Dans la série Hallucinating (2002), elle emploie aussi des images de guerre, dupliquées, découpées et collées bout à bout pour donner une impression de déflagration.

Elle tire aussi ses images de différentes sources scientifiques et historiques, comme dans Ask the Goddess II (1988-2006) où se côtoient diverses visions des sexes féminin et masculin à travers l’histoire, la mythologie et la fiction.

A l’instar de Robert Rauschenberg, qu’elle a fréquenté au sein du Judson Dance Theater, Carolee Schneemann assemble ces différents fragments d’images, qu’elle vient colorer et marquer de son propre corps. De même que Fuses est un film à partir duquel Schneemann peint, Devour/Goya (2006) est au départ une installation vidéo projetée sur plusieurs écrans, collage d’images sur lequel des modifications sont appliquées, utilisant ainsi différents médias qui se répondent et se complètent. Dans ce montage dense, le titre représente à la fois la ruée vorace et synthétique des médias contemporains et l’impulsion correspondante, presque addictive, de leurs consommateurs.

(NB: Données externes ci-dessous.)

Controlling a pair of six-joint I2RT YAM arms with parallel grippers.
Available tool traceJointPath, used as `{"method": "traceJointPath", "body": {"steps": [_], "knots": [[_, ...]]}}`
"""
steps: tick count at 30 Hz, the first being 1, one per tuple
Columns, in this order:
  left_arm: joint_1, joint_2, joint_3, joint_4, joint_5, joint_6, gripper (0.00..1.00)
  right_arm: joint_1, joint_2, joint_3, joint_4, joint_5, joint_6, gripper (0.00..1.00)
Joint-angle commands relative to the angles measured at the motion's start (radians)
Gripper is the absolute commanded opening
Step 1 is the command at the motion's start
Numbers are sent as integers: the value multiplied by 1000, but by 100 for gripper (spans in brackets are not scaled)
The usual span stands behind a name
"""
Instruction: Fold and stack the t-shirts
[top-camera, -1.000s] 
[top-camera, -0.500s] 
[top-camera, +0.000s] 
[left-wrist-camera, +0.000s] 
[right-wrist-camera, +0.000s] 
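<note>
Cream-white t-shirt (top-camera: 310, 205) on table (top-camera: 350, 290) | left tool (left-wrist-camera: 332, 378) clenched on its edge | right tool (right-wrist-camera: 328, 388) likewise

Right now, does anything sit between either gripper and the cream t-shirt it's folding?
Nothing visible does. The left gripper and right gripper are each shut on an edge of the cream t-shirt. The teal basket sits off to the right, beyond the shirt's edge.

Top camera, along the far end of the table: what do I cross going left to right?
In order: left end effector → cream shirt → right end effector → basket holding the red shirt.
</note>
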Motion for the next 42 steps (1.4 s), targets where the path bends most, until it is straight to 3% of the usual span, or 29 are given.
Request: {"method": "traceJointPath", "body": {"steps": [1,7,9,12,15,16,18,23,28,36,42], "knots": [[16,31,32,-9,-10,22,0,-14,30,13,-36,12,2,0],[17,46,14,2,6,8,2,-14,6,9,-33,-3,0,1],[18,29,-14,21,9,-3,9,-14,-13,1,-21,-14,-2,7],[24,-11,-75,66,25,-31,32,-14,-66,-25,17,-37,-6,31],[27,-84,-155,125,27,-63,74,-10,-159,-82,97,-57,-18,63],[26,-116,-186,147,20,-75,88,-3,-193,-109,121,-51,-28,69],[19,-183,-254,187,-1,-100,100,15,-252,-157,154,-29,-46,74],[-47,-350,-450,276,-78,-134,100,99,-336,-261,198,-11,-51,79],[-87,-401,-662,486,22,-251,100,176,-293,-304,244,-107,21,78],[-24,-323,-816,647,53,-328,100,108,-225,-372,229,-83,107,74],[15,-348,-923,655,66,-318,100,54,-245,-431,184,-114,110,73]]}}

Sa pièce Forbidden Actions-Museum (1979) reproduit six documents photographiques d’une performance clandestine au Kröller-Müller Museum aux Pays-Bas. Dans les galeries du musée, Schneemann attend la relève des gardiens et se déshabille rapidement pour une série d’actions nue. Elle décrit ce projet comme une tentative de « retirer le nu des murs dans le but de désacraliser et reconsacrer cette iconographie. »

La plasticité du rapport de Carolee Schneemann aux différents supports permet à son travail de conserver intacte la pertinence de ses débuts : outre son statut de pionnière de la performance féministe, elle est parvenue, jusqu’à nous, à insuffler une réflexion sur la narration séquencée, la peinture et le cinéma.